What can the U.S. do on this that it is not doing?

WASSERMAN SCHULTZ: Let's be very clear, that Hamas, the Hamas terrorists are embedding themselves and always embed themselves in and among the civilians in Gaza.

Further, what they've done is prevented evacuation to safety of their fellow Palestinian citizens. So they are keeping them in harm's way and not allowing them to heed Israel's warnings about their efforts to eradicate the terrorists.


We do have to make sure that, obviously, Israel, in its effort, abides by the laws of war and the rules around warm, making sure we protect Palestinian and Israeli civilian lives. It is important, imperative.

But let's be clear. This was a massive terrorist attack that took more lives, as many -- the most lives on any single day since the Holocaust.

Hamas doesn't abide by the rules of law or the laws of war. They murder and maim and rape innocent Israelis. And the reason for their existence is to kill Jews and eradicate the state of Israel.

So we are not playing a fair fight here.

KEILAR: I'm not disputing that.

WASSERMAN SCHULTZ: I know you're not.

KEILAR: We are hearing from people in Gaza, including Americans who are stuck, and the situation is terrible. You're hearing that. You know that.

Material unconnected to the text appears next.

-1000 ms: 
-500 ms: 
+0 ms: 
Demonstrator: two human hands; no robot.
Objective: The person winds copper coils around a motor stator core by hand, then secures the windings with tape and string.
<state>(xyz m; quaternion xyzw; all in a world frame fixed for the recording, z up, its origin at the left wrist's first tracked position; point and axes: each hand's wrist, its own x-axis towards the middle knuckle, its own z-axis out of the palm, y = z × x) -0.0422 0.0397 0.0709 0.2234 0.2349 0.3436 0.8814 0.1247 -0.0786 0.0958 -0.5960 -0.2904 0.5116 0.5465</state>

KEILAR: So what can the U.S. do? Because they will, some of these folks, survive if they get the help they need, but some of them will not if they do not get the help they need soon.

WASSERMAN SCHULTZ: Humanitarian assistance needs to be allowed in. It also needs to be -- we also need to be ensured that that humanitarian assistance doesn't get diverted to Hamas.

Gaza needs to be freed from Hamas. That is the freedom that is essential right now. And eradicating the Hamas terrorists.

Ensuring what the United States can do its work with not only our allies but alongside Israel as an ally and with countries like Qatar and others to negotiate for the release of those hostages.

Ensure that that happens immediately, make sure we can get as much aid safely and to the right people to protect Palestinians. And look, at the end of the day, though, this is a war started by Hamas terrorists who are continuing to be hell bent on eradicating Israel and killing Jews. That cannot be allowed to happen for one more minute.

KEILAR: Congresswoman Debbie Wassermann Schultz, thank you so much for being with us.


KEILAR: Anderson, I want to go to you in Tel Aviv.

COOPER: Yes, Brianna, thanks very much.

I want to follow up on Ambassador Michael Oren's questions about an interview that we played.

A sound bite from in which Queen Rania was talking about she believes there's a double standard in the coverage and the perception of what's happening here and what's happening in Israel and what's happened to Palestinians.

He's raised questions about whether she -- about what she said about October 7th, which wasn't part of the sound bite. We went through the interview.

This is Christiane Amanpour asking her specifically about her perception about what happened on October 7th.



AMANPOUR: I just want to get from you what you felt on October 7th.

ABDULLAH: Well, of course, I was shocked. And you know, Jordan has made its position very clear. We condemn the killing of any civilian, whether Palestinian or Israeli.

That is Jordan's ethical and moral position. And it's also the position of Islam. Islam condemns the killing of civilians.

As my husband mentioned recently, the Pact of Omar, which was issued on the gates of Jerusalem 15 centuries ago, 1,000 years before the Geneva Conventions, orders Muslims not to hurt or kill a woman, child, or elderly person. And not to destroy a tree or hurt a priest.

And so this is what we believe are the rules of engagement at time of war. But they need to apply to everybody.

So, yes, there was the shock and there is the condemnation. But why isn't there equal condemnation to what is happening now?